The night in question, we joined an intimate group of diners that included chefs, regenerative farmers, nutrition professors, home foragers and foodies. During the first course, a charcuterie board of head cheese spiced with Nigerian red paste, Reisman gestured at a cloth-covered tray and joked about a pig’s head beneath.

Halima Salazar and Dria Price with Justeavia teas in Chicory Market. Courtesy of Justeavia.
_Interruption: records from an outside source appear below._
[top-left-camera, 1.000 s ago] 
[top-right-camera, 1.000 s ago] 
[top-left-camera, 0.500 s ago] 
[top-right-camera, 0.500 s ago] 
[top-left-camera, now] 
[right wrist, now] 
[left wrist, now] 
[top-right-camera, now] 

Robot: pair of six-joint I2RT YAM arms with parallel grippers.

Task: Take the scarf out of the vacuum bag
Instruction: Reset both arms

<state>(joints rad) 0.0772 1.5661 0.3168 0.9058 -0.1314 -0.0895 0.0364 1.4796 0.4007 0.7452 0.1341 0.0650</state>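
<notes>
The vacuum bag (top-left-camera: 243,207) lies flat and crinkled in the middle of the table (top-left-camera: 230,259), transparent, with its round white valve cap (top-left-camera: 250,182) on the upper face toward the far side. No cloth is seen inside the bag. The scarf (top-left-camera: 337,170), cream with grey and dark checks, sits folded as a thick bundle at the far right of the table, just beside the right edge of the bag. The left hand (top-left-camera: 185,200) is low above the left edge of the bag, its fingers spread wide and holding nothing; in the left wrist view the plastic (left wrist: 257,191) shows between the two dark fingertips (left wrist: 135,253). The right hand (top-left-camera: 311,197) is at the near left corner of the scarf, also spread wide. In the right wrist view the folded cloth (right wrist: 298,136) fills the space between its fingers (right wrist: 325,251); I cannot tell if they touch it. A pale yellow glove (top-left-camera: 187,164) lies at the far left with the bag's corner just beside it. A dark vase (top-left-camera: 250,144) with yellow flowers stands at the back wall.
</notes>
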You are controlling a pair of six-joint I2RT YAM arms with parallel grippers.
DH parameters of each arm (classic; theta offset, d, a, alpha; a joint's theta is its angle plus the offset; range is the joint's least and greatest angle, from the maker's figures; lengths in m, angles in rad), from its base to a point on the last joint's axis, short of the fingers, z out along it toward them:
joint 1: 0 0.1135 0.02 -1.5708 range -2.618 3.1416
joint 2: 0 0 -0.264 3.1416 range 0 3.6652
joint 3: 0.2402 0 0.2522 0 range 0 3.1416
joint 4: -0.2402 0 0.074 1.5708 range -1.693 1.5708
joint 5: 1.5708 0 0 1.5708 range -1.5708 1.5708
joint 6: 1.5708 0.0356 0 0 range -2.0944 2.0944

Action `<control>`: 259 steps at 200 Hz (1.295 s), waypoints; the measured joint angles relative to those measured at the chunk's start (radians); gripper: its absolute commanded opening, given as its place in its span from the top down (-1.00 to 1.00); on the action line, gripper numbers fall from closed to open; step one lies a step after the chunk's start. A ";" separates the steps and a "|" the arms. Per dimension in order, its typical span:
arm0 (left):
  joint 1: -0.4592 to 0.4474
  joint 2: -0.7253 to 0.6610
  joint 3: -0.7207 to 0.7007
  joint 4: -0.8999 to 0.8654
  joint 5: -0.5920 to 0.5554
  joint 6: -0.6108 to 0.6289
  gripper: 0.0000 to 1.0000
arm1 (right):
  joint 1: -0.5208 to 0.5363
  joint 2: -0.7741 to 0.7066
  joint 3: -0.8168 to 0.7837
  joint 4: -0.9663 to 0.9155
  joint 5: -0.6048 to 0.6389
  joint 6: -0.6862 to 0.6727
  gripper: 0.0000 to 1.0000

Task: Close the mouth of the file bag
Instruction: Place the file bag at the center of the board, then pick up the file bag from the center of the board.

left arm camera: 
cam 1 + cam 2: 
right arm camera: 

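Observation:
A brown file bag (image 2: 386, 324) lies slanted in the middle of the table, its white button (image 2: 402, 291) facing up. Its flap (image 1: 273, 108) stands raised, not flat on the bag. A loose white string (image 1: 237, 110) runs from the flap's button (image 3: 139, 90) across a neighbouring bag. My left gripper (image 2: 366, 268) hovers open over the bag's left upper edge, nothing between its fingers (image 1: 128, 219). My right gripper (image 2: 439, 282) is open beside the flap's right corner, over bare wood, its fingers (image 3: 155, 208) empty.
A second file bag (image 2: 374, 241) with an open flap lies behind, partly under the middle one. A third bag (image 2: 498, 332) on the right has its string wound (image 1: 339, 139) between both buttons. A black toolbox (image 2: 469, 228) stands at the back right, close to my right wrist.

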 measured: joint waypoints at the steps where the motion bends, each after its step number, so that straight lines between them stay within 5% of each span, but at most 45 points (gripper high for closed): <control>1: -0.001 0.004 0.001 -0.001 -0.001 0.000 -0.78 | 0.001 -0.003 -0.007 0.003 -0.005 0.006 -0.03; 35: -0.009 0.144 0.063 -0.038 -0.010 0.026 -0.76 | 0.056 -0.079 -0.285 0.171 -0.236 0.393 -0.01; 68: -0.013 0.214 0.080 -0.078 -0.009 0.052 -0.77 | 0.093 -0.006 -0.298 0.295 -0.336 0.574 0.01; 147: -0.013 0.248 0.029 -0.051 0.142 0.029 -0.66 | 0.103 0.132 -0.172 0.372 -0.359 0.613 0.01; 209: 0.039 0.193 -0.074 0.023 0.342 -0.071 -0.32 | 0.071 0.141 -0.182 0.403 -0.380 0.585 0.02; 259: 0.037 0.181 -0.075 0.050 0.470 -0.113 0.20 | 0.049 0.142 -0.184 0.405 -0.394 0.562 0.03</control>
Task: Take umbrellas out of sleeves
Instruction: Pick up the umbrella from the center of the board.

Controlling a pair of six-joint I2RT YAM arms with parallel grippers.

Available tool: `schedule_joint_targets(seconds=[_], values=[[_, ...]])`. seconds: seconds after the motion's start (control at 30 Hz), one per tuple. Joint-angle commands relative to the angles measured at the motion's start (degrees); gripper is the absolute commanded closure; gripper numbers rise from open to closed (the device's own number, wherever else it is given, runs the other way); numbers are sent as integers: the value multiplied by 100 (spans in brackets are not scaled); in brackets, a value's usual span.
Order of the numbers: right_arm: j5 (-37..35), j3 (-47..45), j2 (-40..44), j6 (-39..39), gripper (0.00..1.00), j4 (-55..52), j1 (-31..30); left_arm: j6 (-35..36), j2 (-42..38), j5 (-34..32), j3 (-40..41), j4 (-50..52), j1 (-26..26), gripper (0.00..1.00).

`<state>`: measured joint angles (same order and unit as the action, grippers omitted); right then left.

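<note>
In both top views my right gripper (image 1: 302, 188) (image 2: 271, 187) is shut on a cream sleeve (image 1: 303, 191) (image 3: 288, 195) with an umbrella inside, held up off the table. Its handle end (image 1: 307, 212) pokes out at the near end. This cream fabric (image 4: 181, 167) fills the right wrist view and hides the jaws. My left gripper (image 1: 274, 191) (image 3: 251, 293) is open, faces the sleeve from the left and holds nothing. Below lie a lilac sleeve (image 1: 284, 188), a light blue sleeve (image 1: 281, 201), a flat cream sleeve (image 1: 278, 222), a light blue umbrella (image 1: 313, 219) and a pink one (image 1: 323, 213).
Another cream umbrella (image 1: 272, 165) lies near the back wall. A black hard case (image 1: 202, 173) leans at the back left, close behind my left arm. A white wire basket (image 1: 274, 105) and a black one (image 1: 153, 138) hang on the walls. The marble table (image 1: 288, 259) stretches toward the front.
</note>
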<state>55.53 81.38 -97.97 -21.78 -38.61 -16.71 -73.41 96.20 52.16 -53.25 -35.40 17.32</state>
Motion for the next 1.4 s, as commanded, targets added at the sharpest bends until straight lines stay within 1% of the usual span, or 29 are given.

Only he wasn’t joking. As soon as we started munching away, he flung back the cloth and brandished the porcine head like Rafiki presenting Simba as the Lion King. Later he carried a beef heart around the circle, maneuvering valves with his fingers while raving about the wonders of cartilage and collagen. When he referred to the hardworking kidneys as “the James Brown of the organs,” I nearly lost it.

Halima Salazar and Dria Price with teas and avocado oils at Oxford Community Market. Courtesy of Faith Adiele

The biggest delight, however, was that I loved all eight courses Salazar and Price turned out. I could see the arrival of Southern and Mexican influences, plus their recent collaborations with Syrian and Egyptian female chefs. There were savory heart tacos tucked into house-made pita, Gbegiri, a velvety bean stew of black-eyed peas with pounded yam balls and an inventive lentil purée that could trick the pickiest eater into consuming liver and onions.

As I polished off a dish of bone marrow ice cream studded with jowl toffee tuiles, I was already WhatsApping my brother in Nigeria: Guess what I just ate? I’m becoming Nigerian.